Instructions for the task: Down to the last line, repeat the entries exactly and drop any image.

Records provided:
================

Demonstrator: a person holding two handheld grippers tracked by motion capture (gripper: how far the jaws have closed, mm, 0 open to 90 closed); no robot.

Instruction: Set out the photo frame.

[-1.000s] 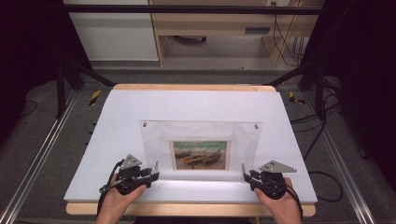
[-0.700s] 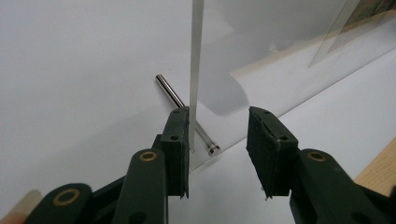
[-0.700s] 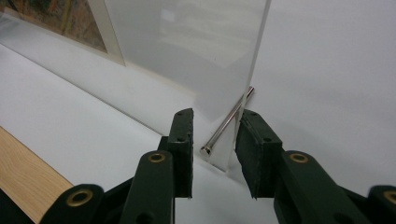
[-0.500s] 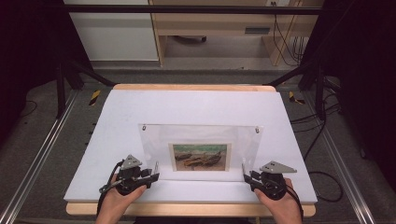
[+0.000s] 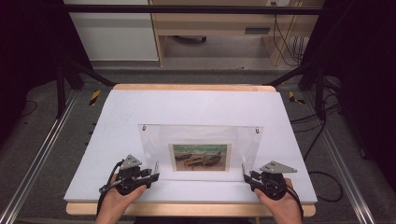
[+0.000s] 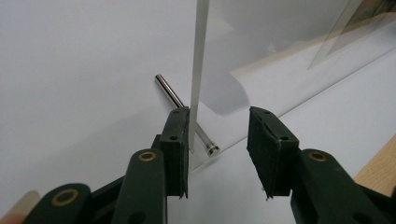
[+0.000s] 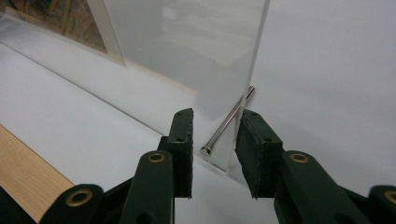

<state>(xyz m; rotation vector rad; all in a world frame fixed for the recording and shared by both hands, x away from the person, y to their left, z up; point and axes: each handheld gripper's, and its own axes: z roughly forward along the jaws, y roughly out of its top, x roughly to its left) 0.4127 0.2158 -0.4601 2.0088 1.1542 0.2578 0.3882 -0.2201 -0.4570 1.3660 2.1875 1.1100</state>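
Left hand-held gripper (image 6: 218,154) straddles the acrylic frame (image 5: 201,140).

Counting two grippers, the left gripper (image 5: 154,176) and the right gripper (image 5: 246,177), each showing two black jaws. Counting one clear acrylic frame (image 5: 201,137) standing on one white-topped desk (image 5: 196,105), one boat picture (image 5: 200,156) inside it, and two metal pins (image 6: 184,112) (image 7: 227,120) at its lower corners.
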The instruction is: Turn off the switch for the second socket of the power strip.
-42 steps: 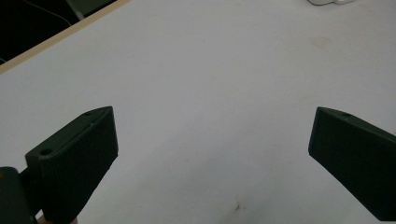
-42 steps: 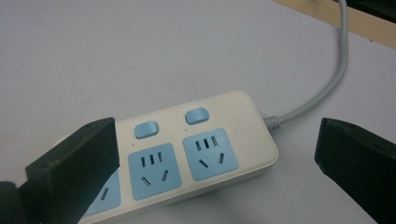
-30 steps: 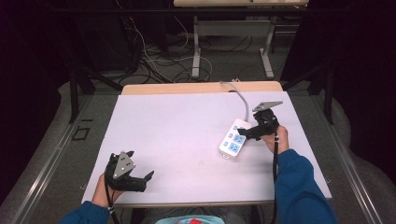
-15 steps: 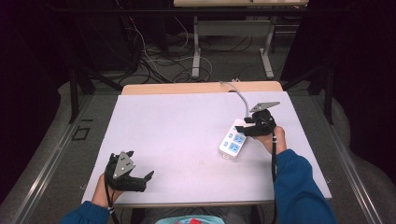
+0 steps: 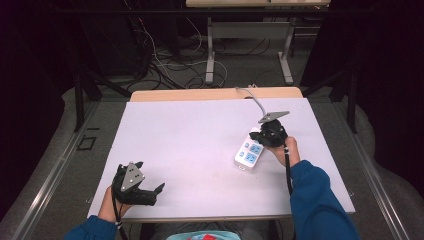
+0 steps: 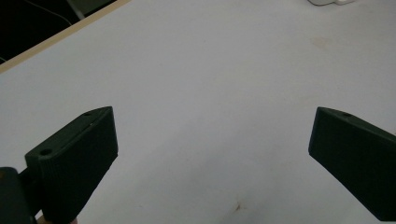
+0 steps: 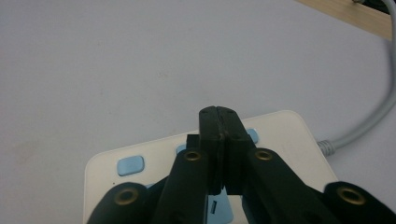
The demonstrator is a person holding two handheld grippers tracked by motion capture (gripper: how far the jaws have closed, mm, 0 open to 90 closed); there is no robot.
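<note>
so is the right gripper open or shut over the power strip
Shut. In the right gripper view the right gripper has just closed; its black fingers meet tip to tip with nothing between them, above the white power strip.

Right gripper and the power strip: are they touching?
Cannot tell. In the right gripper view the shut right gripper overlaps the power strip, but neither contact nor a gap shows plainly.

Near half of the power strip (image 7: 289, 135) covered by the closed jaws of the right gripper (image 7: 218, 114), its grey cable (image 7: 373, 116) cut off at the frame edge beyond the power strip, socket markings too small to be read
</note>
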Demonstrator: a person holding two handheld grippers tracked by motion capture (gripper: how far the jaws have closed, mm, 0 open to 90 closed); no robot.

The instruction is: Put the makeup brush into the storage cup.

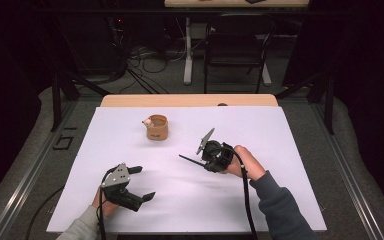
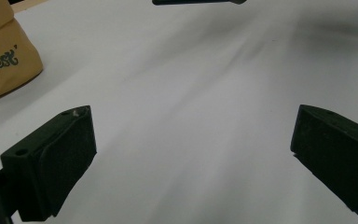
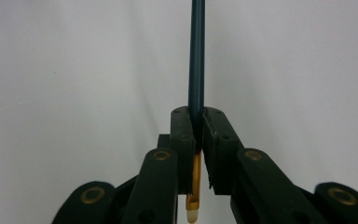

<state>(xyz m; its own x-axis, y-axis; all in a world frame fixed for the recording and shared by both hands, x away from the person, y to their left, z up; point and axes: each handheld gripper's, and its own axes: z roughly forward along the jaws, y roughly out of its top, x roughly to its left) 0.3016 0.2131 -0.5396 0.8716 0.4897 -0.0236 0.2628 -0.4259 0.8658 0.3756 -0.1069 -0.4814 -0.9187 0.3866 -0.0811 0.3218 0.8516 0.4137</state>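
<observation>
High view: the right tongs are clamped on a slim dark pen, which sticks out toward the left side of the tabletop, just above the white sheet, near the tabletop's middle. The right hand grips the tool from behind, in a dark grey sleeve.

Right gripper view: the pen is a thin, straight, dark blue-green shaft running up and out of frame. Its lower end, below the pinch, is a gold-coloured section with a pale whitish tip. The jaws of the right tongs are pressed together on the shaft, one on each side.

High view: a small tan, soft-sided cup-shaped container stands toward the far edge of the tabletop, left of centre. A small pale rounded object shows at its left rim; its nature cannot be determined. In the left gripper view the container carries printed lettering, partly cut off.

The left tongs sit near the near-left corner of the tabletop, jaws spread wide with nothing between them. In the left gripper view the left tongs show bare white surface between the two black pads, and the tip of the pen shows at the top edge.
</observation>
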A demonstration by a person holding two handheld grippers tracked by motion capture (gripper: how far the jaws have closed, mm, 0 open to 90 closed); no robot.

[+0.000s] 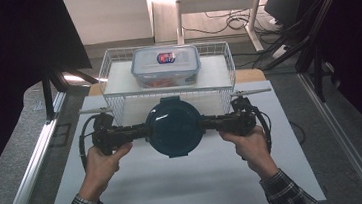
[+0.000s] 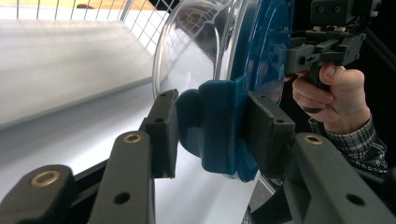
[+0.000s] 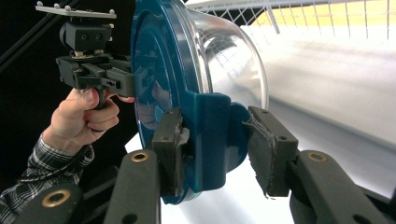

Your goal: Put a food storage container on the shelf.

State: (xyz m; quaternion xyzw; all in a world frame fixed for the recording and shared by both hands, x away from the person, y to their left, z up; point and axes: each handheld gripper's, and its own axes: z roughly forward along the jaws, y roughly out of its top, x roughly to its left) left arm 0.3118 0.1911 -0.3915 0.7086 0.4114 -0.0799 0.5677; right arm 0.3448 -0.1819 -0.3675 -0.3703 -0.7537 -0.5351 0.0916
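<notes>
A round container (image 1: 174, 126) with a dark blue plastic lid and clear, glossy bowl is held above the white counter (image 1: 186, 182), just in front of a white wire basket (image 1: 107, 64); the left gripper (image 1: 136, 132) and right gripper (image 1: 210, 124) each clamp one of its opposite blue latch tabs. The step in hand appears to be a two-handed carry. The next move probably calls for level, matched travel, as the basket already holds a rectangular clear box (image 1: 166, 65).

White wire basket (image 1: 110, 63) beyond the grippers, rectangular clear lidded box (image 1: 166, 65) with a red-and-blue label resting on it, white table (image 1: 186, 182) beneath the grippers, cables on floor (image 1: 234, 21) far behind
</notes>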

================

Output of the exercise:
Demonstrator: a person holding two handheld grippers tracked by motion capture (gripper: how far the jaws have closed, mm, 0 open to 90 closed); no robot.

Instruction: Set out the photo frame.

[-1.000s] 
[-0.700s] 
[-0.700s] 
[-0.500s] 
[+0.000s] 
[+0.000s] 
[+0.000s] 

<state>(xyz m; rotation vector rad; all in a world frame fixed for the recording and shared by both hands, x away from the person, y to their left, z up; point and axes: each handheld gripper's, and its own axes: z roughly forward along the jaws, y roughly out of its top, x roughly to its left) 0.4127 0.2158 -0.4601 2.0088 1.1542 0.2578 0.3882 -0.2201 -0.4570 1.3660 2.1875 1.1100</state>
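Left hand-held gripper (image 6: 218,154) straddles the acrylic frame (image 5: 201,140).

Counting two grippers, the left gripper (image 5: 154,176) and the right gripper (image 5: 246,177), each showing two black jaws. Counting one clear acrylic frame (image 5: 201,137) standing on one white-topped desk (image 5: 196,105), one boat picture (image 5: 200,156) inside it, and two metal pins (image 6: 184,112) (image 7: 227,120) at its lower corners.
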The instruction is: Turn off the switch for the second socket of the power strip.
-42 steps: 
-42 steps: 
-30 steps: 
-15 steps: 
+0 steps: 
+0 steps: 
+0 steps: 
The demonstrator is a person holding two handheld grippers tracked by motion capture (gripper: how far the jaws have closed, mm, 0 open to 90 closed); there is no robot.
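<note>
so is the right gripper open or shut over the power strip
Shut. In the right gripper view the right gripper has just closed; its black fingers meet tip to tip with nothing between them, above the white power strip.

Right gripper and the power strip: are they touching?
Cannot tell. In the right gripper view the shut right gripper overlaps the power strip, but neither contact nor a gap shows plainly.

Near half of the power strip (image 7: 289, 135) covered by the closed jaws of the right gripper (image 7: 218, 114), its grey cable (image 7: 373, 116) cut off at the frame edge beyond the power strip, socket markings too small to be read
</note>
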Demonstrator: a person holding two handheld grippers tracked by motion capture (gripper: how far the jaws have closed, mm, 0 open to 90 closed); no robot.

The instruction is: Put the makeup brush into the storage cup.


<state>(xyz m; its own x-axis, y-axis; all in a world frame fixed for the recording and shared by both hands, x away from the person, y to their left, z up; point and axes: each handheld gripper's, and its own axes: z roughly forward along the jaws, y roughly out of its top, x roughly to its left) 0.3016 0.2131 -0.5396 0.8716 0.4897 -0.0236 0.2628 -0.4259 0.8658 0.3756 -0.1069 -0.4814 -0.9187 0.3866 -0.0811 0.3218 0.8516 0.4137</state>
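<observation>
High view: the right tongs are clamped on a slim dark pen, which sticks out toward the left side of the tabletop, just above the white sheet, near the tabletop's middle. The right hand grips the tool from behind, in a dark grey sleeve.

Right gripper view: the pen is a thin, straight, dark blue-green shaft running up and out of frame. Its lower end, below the pinch, is a gold-coloured section with a pale whitish tip. The jaws of the right tongs are pressed together on the shaft, one on each side.

High view: a small tan, soft-sided cup-shaped container stands toward the far edge of the tabletop, left of centre. A small pale rounded object shows at its left rim; its nature cannot be determined. In the left gripper view the container carries printed lettering, partly cut off.

The left tongs sit near the near-left corner of the tabletop, jaws spread wide with nothing between them. In the left gripper view the left tongs show bare white surface between the two black pads, and the tip of the pen shows at the top edge.
</observation>
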A demonstration by a person holding two handheld grippers tracked by motion capture (gripper: how far the jaws have closed, mm, 0 open to 90 closed); no robot.

[+0.000s] 
[+0.000s] 
[+0.000s] 

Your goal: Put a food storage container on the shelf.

State: (xyz m; quaternion xyzw; all in a world frame fixed for the recording and shared by both hands, x away from the person, y to their left, z up; point and axes: each handheld gripper's, and its own axes: z roughly forward along the jaws, y roughly out of its top, x roughly to its left) left arm 0.3118 0.1911 -0.3915 0.7086 0.4114 -0.0799 0.5677; right arm 0.3448 -0.1819 -0.3675 -0.3703 -0.7537 -0.5351 0.0916
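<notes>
A round container (image 1: 174, 126) with a dark blue plastic lid and clear, glossy bowl is held above the white counter (image 1: 186, 182), just in front of a white wire basket (image 1: 107, 64); the left gripper (image 1: 136, 132) and right gripper (image 1: 210, 124) each clamp one of its opposite blue latch tabs. The step in hand appears to be a two-handed carry. The next move probably calls for level, matched travel, as the basket already holds a rectangular clear box (image 1: 166, 65).

White wire basket (image 1: 110, 63) beyond the grippers, rectangular clear lidded box (image 1: 166, 65) with a red-and-blue label resting on it, white table (image 1: 186, 182) beneath the grippers, cables on floor (image 1: 234, 21) far behind
</notes>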

That completes the output.